L’emploi peut prendre des formes diverses, mais comme aime à le souligner Mme Silva, «si les femmes sont traitées équitablement et avec respect et qu’on leur offre une chance de prendre des décisions et d’être responsables de leurs actions, alors le travail décent devient une réalité».
Mmes Silva et Walsh vont se joindre à Mme Agnes Jongerius, Présidente de la Confédération syndicale des Pays-Bas (FNV) et Vice-présidente de la CSI, et à Mme Evelyn Oputu, Présidente Directrice générale de la Banque de l’industrie au Nigéria, pour une table ronde sur l’investissement dans le travail décent des femmes qu’accueillera le BIT le 7 mars à son siège genevois.
«Pour nous permettre d’accomplir des progrès significatifs en renforçant la capacité d’action des femmes et les faire profiter d’un environnement de travail décent et judicieux, nous devons tout d’abord et sans équivoque considérer les femmes comme une nécessité pour les affaires et le développement plutôt qu’un fardeau social qu’il faut traiter», déclare Mme Evelyn Oputu.

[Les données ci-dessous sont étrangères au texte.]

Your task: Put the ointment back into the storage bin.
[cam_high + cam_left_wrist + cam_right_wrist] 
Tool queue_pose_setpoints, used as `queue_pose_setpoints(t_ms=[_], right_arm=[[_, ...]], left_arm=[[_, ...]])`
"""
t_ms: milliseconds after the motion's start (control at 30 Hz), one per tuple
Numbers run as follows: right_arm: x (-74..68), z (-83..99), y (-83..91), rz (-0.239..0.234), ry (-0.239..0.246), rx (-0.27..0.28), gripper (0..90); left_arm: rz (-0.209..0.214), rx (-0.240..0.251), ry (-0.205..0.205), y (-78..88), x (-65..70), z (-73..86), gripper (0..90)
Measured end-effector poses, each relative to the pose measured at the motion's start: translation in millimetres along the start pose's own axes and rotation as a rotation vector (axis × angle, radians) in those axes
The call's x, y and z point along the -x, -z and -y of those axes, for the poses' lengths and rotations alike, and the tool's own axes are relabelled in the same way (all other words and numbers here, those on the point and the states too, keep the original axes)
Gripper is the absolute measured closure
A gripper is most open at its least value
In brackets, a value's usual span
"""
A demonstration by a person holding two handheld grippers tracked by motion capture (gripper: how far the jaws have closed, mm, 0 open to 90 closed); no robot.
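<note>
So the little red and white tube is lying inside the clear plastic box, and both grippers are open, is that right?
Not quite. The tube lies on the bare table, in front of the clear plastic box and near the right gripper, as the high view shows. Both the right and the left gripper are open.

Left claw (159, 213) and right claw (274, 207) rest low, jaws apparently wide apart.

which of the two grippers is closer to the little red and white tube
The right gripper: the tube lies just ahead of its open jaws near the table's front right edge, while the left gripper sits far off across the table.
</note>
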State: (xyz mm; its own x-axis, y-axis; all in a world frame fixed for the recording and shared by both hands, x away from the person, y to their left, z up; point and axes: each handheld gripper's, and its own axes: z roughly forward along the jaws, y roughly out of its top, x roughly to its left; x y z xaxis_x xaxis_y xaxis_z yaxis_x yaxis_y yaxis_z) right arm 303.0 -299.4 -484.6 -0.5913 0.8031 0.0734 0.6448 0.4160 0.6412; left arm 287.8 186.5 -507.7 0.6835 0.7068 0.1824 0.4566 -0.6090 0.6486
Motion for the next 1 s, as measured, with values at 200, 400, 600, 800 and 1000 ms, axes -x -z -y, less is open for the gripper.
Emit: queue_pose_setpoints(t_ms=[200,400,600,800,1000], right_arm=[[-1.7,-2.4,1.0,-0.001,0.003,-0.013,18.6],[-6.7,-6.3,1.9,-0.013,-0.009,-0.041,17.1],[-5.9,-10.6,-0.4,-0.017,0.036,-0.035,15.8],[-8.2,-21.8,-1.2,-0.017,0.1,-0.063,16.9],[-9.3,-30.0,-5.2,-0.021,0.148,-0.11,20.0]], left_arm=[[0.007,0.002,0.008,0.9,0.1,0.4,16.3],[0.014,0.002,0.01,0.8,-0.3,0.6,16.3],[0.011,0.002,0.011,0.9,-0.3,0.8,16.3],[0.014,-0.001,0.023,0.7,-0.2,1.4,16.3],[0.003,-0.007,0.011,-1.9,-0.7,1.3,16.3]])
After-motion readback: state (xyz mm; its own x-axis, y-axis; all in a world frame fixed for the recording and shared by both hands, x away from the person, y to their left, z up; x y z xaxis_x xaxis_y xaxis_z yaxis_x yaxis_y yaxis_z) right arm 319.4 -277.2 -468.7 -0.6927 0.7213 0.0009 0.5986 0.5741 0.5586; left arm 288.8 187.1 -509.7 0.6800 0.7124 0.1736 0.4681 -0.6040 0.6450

«Les femmes représentent plus de la moitié de la population mondiale. Mais nous vivons dans un monde d’hommes. Nous connaissons les points de blocage et nous savons comment opérer les changements nécessaires. Ce qu’il faut, c’est la volonté politique d’agir», ajoute Mme Agnes Jongerius.
Le travail décent est au cœur de l’agenda de l’OIT. Selon les propres termes de son Directeur général, Juan Somavia: «L’objectif principal de l’OIT est aujourd’hui de favoriser l’accès des hommes et des femmes à un travail décent et productif dans des conditions de liberté, d’équité, de sécurité et de dignité».
Un objectif qui n’est pas seulement une question de droit mais un bien pour tous.